[eng] Evolution is one of the most significant forces that drive changes in
biological systems and has shaped life the way know it today.
Prokaryotes are the preferred model organisms to study live
evolutionary processes due to their high mutation rates and short cycles.
Proof of this is Prof Lenski’s work, which has successfully studied
Escherichia coli in favourable conditions on liquid media for more than
30 years (Lenski et al.,2018; Banzhaf et al.,2020 & Atolia et al.,2020).

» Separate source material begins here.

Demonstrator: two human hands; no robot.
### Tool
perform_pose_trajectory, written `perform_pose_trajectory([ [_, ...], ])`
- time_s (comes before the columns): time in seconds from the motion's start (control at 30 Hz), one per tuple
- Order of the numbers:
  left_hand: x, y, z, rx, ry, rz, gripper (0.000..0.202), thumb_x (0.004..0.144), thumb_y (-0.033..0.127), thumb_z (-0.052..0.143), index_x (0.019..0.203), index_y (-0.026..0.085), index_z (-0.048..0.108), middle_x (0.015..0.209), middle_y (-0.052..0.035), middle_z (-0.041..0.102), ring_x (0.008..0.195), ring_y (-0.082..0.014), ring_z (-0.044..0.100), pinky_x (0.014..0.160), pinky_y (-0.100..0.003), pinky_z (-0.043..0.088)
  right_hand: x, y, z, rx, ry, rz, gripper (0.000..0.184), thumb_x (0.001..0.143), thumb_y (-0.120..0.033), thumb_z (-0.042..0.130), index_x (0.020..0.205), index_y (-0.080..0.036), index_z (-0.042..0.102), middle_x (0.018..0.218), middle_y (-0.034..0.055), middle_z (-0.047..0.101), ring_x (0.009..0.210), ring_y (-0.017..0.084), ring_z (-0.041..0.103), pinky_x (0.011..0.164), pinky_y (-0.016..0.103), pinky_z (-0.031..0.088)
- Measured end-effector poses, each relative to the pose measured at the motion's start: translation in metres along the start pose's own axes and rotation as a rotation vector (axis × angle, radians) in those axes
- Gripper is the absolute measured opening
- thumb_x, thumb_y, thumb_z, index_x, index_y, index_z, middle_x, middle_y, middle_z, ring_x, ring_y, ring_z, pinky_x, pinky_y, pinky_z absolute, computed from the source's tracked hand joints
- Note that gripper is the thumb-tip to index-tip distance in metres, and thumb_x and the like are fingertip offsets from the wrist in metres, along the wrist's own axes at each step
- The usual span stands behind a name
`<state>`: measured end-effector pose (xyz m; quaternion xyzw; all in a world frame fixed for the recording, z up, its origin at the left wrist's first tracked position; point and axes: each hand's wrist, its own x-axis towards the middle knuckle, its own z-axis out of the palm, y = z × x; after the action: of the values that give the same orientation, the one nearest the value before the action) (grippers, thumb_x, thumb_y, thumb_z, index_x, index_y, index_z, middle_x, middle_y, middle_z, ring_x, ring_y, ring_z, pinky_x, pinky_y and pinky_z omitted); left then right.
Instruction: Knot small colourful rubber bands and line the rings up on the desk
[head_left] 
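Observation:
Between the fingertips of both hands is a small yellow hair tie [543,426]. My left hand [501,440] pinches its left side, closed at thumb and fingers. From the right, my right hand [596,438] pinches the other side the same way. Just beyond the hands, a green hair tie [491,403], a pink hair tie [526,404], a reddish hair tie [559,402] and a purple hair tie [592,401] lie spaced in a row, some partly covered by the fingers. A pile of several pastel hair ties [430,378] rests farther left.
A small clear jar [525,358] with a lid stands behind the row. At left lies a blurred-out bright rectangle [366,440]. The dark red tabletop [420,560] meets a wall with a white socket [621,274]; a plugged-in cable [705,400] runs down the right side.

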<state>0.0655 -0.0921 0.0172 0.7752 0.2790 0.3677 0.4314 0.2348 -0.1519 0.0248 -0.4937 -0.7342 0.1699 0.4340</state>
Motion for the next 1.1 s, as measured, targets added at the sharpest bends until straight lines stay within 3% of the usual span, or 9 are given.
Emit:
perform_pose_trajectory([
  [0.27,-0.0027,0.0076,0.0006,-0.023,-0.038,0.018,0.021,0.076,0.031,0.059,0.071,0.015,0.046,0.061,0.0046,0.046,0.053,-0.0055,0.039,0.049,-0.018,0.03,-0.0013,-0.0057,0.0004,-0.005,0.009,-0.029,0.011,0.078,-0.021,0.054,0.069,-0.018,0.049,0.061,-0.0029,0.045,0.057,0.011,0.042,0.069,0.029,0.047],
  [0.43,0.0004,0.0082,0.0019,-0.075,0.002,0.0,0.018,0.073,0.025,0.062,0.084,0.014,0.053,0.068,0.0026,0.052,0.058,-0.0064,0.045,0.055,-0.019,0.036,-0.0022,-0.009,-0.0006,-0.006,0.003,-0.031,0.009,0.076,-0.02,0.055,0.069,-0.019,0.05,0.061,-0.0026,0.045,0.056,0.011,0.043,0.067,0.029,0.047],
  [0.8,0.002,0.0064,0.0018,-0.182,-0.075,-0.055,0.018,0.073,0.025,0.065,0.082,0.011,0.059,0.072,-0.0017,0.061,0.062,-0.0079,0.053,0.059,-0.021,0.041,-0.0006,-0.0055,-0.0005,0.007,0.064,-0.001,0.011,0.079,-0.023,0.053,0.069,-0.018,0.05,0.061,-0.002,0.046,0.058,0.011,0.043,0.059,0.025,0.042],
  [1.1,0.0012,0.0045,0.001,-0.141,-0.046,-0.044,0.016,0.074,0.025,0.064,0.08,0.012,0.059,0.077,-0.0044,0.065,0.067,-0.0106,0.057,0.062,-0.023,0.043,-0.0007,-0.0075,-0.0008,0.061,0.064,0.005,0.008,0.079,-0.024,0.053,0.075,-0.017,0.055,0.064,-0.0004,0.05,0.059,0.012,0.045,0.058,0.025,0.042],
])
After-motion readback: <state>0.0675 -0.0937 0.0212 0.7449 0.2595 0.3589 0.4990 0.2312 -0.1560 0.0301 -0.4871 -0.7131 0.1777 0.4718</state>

Considering that precedent, we designed an in-plate experiment with the
Gammaproteobacteria Stutzerimonas stutzeri AN10 (Figure 1), formerly
known as Pseudomonas stutzeri, a motile bacterium with a versatile
metabolism (Lalucat et al.,2021 & Lalucat et al.,2006) and an elevated mutation rate (MartínCardona, 2009). Furthermore, it possesses a set of insertion sequences that facilitate genomic
rearrangement in the cell (Christie-Oleza et al., 2008). Our experiment introduced a stressor in
two independent culture lines: nutrient depletion on the slow line and required continuous
motility on the fast line for one year producing differential phenotypes. Our goal was to assess
the adaptations selected for each stressor. To address those questions, the phenotype and
physiology of the isolates obtained at the end of the experiment were evaluated through biofilm
formation, in-plate colonisation capacities, the role of the different motility mechanisms, and
competition experiments. The molecular analysis involved whole-genome sequencing from
selected isolates to elucidate the origins of the phenotypical variation observed. In summary,
we have characterised differential phenotypes for each stressor that are consistent and persistent
through time, evidencing the depth and lasting character of the modifications that surpasses
gene regulation or fast response mechanisms.